Windy rolled her eyes. "Let her tell the story how she likes to. She's the GM."

Ghost Story giggled. "What's wrong, Nocturn? You're a big strong Night Guard, afraid of a little ghost?"

"N-No, o-of course not..."

"Excuse me-" said Twilight, entering the room.

"AH!"

"AH!

"AHH!"

"AHH!"

"AHHHHHHH!"

Nocturn panted, as did Twilight.

Twilight blinked, looking up at the four Bat Ponies hanging upside down from the ceiling by their tails, the table positioned so they could still reach everything fine.

"Hello, Princess Twilight," said Ghost Story. "Your novel is on the counter."

"Oh, thanks! Sorry for interrupting your game," Twilight said, getting the book off the counter of Ghost Story's book store. "And startling you."

"It's fine, life's no fun without a good scare," Ghost Story replied, giving a wave as Twilight leave. "So...shall we continue?" asked the mare, giving an omnous look and causing Nocturn to blush as his partner gave him a chuckling nudge.

Session 24.13 Dragon-Of-Twilght


"So... who are you again?"

Coffee Swirl gave Bon Bon a look as he sat behind a DM's screen. "I run the coffee shop over on Meadow Lane."

She slowly nodded. "And how did you find this game?"

"Somepony was moving out of town and had to sell some stuff he found in his attic for extra bits. I remembered the name, and it was cheap. So I decided to get it."

"Right..." She tilted the old and worn box toward her.

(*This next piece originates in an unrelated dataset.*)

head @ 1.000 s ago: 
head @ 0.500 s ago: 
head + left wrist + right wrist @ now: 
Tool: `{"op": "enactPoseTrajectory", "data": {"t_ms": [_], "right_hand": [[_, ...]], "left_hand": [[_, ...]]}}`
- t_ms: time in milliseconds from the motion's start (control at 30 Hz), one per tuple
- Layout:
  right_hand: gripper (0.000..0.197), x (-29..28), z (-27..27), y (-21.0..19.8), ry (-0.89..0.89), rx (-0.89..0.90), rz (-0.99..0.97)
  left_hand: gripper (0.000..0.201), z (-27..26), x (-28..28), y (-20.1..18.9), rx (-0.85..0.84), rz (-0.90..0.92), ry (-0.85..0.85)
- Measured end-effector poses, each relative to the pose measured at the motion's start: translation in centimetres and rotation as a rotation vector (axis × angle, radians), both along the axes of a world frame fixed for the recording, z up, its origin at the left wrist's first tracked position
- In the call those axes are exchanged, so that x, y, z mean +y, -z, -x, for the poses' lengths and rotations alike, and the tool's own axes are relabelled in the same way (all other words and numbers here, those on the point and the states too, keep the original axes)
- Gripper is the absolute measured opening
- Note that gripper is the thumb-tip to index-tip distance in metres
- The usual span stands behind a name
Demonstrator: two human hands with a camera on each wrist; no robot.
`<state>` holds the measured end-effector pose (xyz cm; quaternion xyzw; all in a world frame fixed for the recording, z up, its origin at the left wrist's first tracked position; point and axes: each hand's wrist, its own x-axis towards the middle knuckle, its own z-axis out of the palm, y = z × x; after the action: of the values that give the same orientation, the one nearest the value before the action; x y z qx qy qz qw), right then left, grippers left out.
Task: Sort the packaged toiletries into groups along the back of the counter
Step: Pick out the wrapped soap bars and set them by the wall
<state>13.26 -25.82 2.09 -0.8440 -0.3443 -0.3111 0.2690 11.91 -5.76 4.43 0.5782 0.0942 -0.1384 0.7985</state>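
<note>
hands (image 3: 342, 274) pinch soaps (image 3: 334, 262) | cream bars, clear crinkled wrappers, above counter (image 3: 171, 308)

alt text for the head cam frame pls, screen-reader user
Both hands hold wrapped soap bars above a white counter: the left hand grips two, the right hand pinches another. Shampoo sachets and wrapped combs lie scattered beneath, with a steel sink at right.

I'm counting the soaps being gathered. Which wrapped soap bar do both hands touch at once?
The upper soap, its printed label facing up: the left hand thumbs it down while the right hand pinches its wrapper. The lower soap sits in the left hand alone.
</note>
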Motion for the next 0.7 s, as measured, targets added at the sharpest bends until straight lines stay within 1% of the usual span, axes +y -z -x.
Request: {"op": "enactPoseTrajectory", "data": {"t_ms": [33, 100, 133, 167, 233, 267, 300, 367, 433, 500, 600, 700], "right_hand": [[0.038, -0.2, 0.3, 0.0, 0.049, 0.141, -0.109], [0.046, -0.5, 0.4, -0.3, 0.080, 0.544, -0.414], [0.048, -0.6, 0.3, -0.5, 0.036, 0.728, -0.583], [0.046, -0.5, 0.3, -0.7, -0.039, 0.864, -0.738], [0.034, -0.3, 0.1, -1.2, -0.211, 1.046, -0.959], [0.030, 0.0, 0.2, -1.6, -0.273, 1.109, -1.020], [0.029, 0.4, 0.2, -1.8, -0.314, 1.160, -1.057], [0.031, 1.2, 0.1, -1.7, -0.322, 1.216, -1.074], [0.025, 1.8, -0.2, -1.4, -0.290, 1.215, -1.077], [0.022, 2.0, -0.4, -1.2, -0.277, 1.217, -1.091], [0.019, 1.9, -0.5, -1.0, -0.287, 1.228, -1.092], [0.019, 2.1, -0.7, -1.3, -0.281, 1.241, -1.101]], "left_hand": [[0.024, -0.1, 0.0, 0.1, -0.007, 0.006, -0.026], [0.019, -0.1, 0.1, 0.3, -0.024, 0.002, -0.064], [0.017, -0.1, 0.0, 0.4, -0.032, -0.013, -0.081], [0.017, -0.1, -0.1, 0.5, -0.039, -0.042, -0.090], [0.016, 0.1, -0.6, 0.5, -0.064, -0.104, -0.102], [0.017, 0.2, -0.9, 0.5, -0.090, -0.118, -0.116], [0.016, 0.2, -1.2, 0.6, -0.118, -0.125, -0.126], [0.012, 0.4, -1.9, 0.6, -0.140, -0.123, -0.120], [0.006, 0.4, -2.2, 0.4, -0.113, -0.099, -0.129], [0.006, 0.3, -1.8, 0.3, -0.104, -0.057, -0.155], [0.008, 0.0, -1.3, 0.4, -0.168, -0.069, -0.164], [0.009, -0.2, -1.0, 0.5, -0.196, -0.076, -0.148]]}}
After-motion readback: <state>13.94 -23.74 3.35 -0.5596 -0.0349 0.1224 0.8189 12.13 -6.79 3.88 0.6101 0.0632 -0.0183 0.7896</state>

Though the ornate script on it was faded and slightly damaged with time, the title 'Last Fantasy VI' could still be read upon it. "I thought this was one of those video game things, not a board game."

"BONNIE!" Lyra jumped up as though her 'best friend' had just used a racial slur. "I've told you a thousand times, these are not 'board games'; they're Tabletop Role Playing Games!"

Bon Bon rolled her eyes. "Whatever, but still!"

"Haven't really had time to look into it," Swirl admitted. "But it's got the company logo on it, and everything I can find seems official enough. Even if the information is a bit out of date."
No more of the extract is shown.